— Не тревожьтесь, мой милый аниматор. Я не трону вас. Это было бы нечестно.
Он встал со мной рядом. Я смотрела ему в грудь, не отрываясь. Там, в этих кружевах, был почти не виден шрам от ожога. В форме креста. Сколько десятилетий тому назад кто-то ткнул крестом в его плоть?
— Как нечестно и то, что у вас с собой крест.
Что я могла сказать? Он был прав по-своему.
Обидно, что вампиру наплевать на предметы, имеющие форму креста. Крест должен быть освящен и подкреплен верой. Атеист, машущий крестом на вампира, — зрелище поистине достойное жалости.
Мое имя, выдохнутое им, прошло дуновением по моей коже.
— О чем вы думаете, Анита?
Голос этот был такой чертовски успокаивающий. Мне захотелось поднять глаза к лицу, произнесшему эти слова. Жан-Клод был заинтригован моим частичным иммунитетом к нему. Этим — и еще ожогом в форме креста у меня на левой руке. Этот шрам его интересовал. Каждый раз он изо всех сил пытался меня очаровать, а я изо всех сил пыталась не обращать на него внимания. До сих пор я выигрывала.
— Раньше вы никогда не возражали, что я ношу крест.
— Тогда вы здесь бывали при исполнении, сейчас — нет.
Я глядела на его грудь и думала, такие ли эти кружева мягкие, как это кажется. Вряд ли.
— Вы настолько не уверены в собственных возможностях, мой маленький аниматор? Вы верите, что ваша способность сопротивляться мне заключена лишь в этом кусочке серебра у вас на шее?
Я не поверила ему, но это все равно сработало. Жан-Клод признавал за собой возраст двести пять лет. За два века вампир набирает много силы. Он намекал, что я трусиха. Я ею не была.
Я подняла руки расстегнуть цепочку. Он отступил от меня и повернулся спиной. Крест с цепочкой скользнул мне в руку серебряным ручьем. Рядом появилась блондинка, протянула мне корешок квитанции и взяла крест. Прелестно — гардеробщица для освященных предметов.

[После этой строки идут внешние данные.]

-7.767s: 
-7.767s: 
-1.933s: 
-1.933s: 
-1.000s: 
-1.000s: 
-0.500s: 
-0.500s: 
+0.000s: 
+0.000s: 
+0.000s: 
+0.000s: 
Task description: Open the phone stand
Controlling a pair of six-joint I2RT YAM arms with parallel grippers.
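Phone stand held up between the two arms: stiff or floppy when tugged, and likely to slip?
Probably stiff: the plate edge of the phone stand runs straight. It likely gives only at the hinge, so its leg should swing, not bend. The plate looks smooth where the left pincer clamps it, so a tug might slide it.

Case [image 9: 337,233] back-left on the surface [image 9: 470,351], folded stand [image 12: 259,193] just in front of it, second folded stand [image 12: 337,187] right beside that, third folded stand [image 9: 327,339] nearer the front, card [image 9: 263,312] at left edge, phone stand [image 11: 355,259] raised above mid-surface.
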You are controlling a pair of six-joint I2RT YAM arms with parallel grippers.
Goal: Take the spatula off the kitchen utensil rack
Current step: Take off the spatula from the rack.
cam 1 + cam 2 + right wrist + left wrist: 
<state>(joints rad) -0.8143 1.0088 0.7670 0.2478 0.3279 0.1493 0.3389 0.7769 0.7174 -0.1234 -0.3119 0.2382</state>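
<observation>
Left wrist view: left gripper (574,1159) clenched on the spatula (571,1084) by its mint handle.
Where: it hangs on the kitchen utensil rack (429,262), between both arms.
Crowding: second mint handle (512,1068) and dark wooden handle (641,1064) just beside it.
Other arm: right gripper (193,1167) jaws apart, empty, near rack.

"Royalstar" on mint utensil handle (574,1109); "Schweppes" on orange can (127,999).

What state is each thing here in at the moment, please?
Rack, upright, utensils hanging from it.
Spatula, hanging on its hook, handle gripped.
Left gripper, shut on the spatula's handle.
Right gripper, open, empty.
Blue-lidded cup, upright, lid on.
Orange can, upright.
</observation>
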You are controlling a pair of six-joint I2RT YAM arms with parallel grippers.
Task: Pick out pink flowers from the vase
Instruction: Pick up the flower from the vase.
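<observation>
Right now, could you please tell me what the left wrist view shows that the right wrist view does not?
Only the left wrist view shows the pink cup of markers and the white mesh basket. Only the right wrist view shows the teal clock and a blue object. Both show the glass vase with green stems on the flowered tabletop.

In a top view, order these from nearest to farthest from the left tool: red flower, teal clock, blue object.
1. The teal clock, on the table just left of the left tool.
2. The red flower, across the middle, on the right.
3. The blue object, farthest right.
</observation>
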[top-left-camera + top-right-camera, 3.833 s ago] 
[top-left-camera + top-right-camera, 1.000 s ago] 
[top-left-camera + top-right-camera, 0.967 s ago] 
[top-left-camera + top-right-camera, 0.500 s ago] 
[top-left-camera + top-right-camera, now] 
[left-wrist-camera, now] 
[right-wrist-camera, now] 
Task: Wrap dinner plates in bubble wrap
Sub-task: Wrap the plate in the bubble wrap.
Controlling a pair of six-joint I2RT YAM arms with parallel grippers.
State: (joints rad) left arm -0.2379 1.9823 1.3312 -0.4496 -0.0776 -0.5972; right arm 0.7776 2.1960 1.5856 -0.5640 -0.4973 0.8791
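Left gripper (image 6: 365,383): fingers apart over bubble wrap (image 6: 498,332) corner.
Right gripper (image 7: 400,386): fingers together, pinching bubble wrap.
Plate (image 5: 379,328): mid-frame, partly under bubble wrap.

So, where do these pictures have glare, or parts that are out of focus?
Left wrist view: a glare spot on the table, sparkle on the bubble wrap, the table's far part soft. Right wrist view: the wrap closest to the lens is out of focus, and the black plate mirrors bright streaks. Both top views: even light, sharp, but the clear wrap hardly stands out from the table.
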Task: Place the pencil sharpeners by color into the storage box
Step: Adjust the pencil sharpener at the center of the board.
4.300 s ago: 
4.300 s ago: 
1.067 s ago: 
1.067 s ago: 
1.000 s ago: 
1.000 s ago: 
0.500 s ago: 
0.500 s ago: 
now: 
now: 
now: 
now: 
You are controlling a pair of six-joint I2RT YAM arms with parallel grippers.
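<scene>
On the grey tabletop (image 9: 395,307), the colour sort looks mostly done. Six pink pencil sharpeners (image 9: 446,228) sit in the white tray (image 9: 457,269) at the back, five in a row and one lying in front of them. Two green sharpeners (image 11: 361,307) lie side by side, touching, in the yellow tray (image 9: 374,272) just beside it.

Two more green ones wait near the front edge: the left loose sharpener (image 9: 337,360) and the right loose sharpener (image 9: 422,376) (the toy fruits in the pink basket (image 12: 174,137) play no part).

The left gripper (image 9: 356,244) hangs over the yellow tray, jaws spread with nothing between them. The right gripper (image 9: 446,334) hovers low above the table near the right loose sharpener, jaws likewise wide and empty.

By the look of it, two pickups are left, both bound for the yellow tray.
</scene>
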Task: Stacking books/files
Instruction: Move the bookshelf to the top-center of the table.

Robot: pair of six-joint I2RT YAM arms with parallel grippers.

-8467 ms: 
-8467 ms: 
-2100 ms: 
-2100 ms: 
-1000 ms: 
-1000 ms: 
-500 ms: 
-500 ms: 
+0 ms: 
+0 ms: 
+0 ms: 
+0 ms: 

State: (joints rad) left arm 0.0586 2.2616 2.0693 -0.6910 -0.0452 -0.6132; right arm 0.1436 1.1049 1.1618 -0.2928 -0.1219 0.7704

Без креста я ощутила себе раздетой. Я в нем спала и в душе мылась.
Жан-Клод приблизился снова.
— Против сегодняшнего спектакля вам не устоять, Анита. Кто-нибудь вас покорит.
— Нет, — ответила я.
Но трудно отвечать решительно, глядя в грудь собеседнику. Чтобы изобразить твердость, надо смотреть в глаза, но это сейчас было ни-ни.
Он рассмеялся, и звук этот прошел у меня по коже, как касание меха. Теплое и мягкое, хотя есть в нем что-то от смерти.
— Тебе понравится, я это обещаю, — схватила меня под руку Моника.
— Да, — добавил Жан-Клод. — Это будет ночь, которую вы никогда не забудете.
— Это угроза?
Он снова рассмеялся тем же ужасно теплым смехом.
— Анита, здесь место радостей, а не насилия.